Cooling breaks were introduced as a practical solution. They are quickly becoming something else.
For years, managers have used these brief interruptions to pass on instructions, tweak a tactical shape or steady a team that was beginning to lose its footing. But there is a difference between a few words from the touchline and a full-scale video session.
Mauricio Pochettino may have been the first to test exactly where that boundary lies.
During the United States’ recent World Cup warm-up against Senegal—a 3-2 victory for the Americans—the Argentine manager turned a cooling break into an impromptu analysis session. As television cameras rolled, a member of his staff produced a laptop, players gathered around the screen and Pochettino began reviewing passages of play in real time.
The footage quickly attracted attention. Not because the idea itself was revolutionary, but because it hinted at what these interruptions could become.
Neither FIFA nor the International Football Association Board (IFAB) has ever formally defined what teams may or may not do during a cooling break. The assumption has always been that a pause designed to help players cope with extreme temperatures would remain exactly that: a brief opportunity to rehydrate before play resumes.
Football, however, rarely leaves a competitive advantage unexplored.
As the game has become increasingly analytical, every interruption has acquired value. Every pause is an opportunity to communicate information, correct mistakes and gain an edge.
💻 ABD Teknik Direktörü Pochettino, su molasında bilgisayarı açıp taktik verdi. pic.twitter.com/i1hgNjnaIT
— A Spor (@aspor) May 31, 2026
According to The Athletic, that is precisely how Pochettino approached the situation. Midway through the first half, rather than simply gathering for water and instructions, the United States players clustered around a laptop while their coach dissected specific moments from the match. Defensive positioning, build-up patterns, spacing between the lines—the sort of details usually reserved for half-time were suddenly being addressed in the middle of the action.
“It helps the players enormously to see the situations,” Pochettino explained afterwards. “It’s not enough simply to tell them what they need to improve. When they can actually see the images, the message lands much more clearly.”

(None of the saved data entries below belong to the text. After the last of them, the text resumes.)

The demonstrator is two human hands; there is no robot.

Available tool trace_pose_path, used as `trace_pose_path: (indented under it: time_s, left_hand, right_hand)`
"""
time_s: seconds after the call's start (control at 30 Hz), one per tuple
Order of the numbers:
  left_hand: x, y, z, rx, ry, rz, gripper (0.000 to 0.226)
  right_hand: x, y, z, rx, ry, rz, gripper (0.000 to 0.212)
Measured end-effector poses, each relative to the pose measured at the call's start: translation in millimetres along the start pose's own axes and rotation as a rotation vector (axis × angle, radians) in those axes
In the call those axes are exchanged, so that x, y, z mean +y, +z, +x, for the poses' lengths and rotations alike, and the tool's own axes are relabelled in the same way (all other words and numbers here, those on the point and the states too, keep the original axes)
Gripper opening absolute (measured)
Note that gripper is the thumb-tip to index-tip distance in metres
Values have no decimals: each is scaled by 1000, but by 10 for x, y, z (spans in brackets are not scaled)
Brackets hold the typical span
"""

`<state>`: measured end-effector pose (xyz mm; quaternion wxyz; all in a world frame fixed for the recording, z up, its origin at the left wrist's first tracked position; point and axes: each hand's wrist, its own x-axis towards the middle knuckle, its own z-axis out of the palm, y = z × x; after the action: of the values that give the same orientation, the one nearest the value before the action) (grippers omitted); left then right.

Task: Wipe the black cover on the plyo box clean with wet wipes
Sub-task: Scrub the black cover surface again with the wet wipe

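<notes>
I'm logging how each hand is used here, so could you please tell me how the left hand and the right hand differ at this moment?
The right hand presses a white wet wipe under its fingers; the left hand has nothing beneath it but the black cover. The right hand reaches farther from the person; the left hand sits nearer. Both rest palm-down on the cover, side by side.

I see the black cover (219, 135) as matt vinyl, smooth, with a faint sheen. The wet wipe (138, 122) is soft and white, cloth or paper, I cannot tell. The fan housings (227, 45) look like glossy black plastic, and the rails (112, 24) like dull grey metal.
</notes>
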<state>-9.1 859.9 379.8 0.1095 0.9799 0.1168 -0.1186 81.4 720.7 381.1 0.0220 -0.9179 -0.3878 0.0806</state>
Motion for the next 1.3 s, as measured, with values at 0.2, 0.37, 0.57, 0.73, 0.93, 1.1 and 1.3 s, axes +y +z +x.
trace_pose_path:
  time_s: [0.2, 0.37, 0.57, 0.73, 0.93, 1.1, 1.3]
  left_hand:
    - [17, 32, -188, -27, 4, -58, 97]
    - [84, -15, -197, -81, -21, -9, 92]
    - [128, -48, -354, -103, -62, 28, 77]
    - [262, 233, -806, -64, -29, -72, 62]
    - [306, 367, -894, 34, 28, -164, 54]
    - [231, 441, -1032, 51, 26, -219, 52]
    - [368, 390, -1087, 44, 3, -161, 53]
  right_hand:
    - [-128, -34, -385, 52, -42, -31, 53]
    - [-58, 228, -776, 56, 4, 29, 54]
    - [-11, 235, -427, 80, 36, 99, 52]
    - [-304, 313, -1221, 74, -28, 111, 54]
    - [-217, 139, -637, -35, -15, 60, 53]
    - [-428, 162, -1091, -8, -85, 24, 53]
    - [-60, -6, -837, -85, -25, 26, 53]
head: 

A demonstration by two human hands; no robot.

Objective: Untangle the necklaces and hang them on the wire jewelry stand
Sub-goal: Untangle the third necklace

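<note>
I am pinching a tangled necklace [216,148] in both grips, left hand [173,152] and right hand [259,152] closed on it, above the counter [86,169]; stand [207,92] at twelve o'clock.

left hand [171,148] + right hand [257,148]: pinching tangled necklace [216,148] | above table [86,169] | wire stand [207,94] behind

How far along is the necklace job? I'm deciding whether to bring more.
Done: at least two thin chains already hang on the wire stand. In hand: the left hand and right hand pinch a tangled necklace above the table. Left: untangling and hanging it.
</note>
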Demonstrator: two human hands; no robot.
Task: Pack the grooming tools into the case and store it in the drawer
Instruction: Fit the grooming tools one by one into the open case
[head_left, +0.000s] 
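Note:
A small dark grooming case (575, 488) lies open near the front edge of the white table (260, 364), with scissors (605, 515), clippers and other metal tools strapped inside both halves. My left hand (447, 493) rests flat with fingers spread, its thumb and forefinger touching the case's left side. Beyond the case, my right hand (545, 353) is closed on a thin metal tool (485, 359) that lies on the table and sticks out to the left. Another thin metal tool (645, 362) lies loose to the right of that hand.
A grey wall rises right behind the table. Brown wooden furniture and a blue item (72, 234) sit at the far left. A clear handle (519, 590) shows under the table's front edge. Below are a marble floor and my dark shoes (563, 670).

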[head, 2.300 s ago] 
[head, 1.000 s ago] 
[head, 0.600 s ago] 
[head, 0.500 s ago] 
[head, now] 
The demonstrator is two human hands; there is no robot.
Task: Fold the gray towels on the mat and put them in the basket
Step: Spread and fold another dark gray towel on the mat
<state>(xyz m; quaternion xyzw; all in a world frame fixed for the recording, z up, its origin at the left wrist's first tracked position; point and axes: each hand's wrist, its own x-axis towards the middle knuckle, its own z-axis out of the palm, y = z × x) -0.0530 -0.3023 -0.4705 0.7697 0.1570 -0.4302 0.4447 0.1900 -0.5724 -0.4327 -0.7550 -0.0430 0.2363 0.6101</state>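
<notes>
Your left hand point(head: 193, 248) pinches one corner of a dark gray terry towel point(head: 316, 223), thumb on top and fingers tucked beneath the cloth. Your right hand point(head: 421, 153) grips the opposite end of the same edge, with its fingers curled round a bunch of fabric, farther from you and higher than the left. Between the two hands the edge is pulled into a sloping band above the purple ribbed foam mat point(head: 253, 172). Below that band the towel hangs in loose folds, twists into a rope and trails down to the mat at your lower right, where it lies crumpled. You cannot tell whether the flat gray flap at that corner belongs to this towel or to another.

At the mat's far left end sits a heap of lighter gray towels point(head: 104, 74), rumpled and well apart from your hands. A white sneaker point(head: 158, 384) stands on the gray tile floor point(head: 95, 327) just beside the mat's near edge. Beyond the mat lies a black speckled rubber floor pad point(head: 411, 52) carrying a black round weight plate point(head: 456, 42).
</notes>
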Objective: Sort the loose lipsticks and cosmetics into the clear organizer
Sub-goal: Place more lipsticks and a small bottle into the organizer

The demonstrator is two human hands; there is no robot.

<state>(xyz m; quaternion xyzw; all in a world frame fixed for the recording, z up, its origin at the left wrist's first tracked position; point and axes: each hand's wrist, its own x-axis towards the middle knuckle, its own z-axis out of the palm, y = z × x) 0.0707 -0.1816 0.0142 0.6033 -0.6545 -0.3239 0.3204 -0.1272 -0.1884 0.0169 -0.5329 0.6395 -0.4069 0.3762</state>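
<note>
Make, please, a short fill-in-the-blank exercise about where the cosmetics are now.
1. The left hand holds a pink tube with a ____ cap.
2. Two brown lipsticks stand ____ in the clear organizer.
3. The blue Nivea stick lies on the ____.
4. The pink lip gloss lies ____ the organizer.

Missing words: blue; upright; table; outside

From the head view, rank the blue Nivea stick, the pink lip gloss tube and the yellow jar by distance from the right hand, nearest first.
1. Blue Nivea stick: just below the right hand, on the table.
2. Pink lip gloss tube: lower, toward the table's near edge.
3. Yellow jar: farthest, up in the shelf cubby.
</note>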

His comments also highlighted a question that could become increasingly relevant over the coming months: how far will FIFA allow teams to go?
“We’ll see at the World Cup whether it’s permitted and how much we’ll be able to do,” Pochettino said.
The current regulations offer remarkably little guidance. They do not explicitly state whether laptops or similar devices may be used to display tactical footage during cooling breaks, nor do they clarify whether players are free to leave the field in order to take part in such sessions. Technology has become a familiar presence on the touchline, but the limits of its use remain largely undefined.
That ambiguity matters because cooling breaks themselves are evolving.
What began as a health measure now carries broader implications. FIFA’s decision to introduce a mandatory three-minute break midway through each half, regardless of weather conditions, was intended to protect players. Coaches immediately recognised another possibility: three uninterrupted minutes in a sport that rarely stops.
“This new rule will change football,” France manager Didier Deschamps predicted after a friendly against Brazil in March, when the format was trialled for the first time.
Portugal coach Roberto Martínez sees it the same way.
“The game will change,” he said. “It’s effectively a tactical timeout. Of course it’s there for hydration, but three minutes can completely alter the course of a match, as happens in other sports.”
Pochettino, despite expressing reservations about the rule, has been among the first to embrace that reality.
The idea even caught some of his own players by surprise.
“I was surprised because normally you’re not allowed to leave the field in situations like that,” defender Mark McKenzie admitted. “It was definitely something new.”
Television broadcasts captured much of the session: players gathered around the screen while their coach paused clips, pointed out movements and adjusted defensive details. By all accounts, the exercise proved both useful and effective.
Whether it remains possible once the World Cup begins is another matter.
Pochettino revealed that the United States squad recently attended a FIFA briefing on the tournament’s new regulations, although several practical questions remain unresolved. For now, there are no definitive answers.
One thing, however, seems increasingly clear: coaches have been handed a new piece of dead time, and they are unlikely to let it go to waste.
The United States face Germany in Chicago this weekend before opening their World Cup campaign against Paraguay at SoFi Stadium in Inglewood on 12 June. By then, cooling breaks may no longer be seen as simple hydration stops.
They may simply be football’s newest tactical weapon.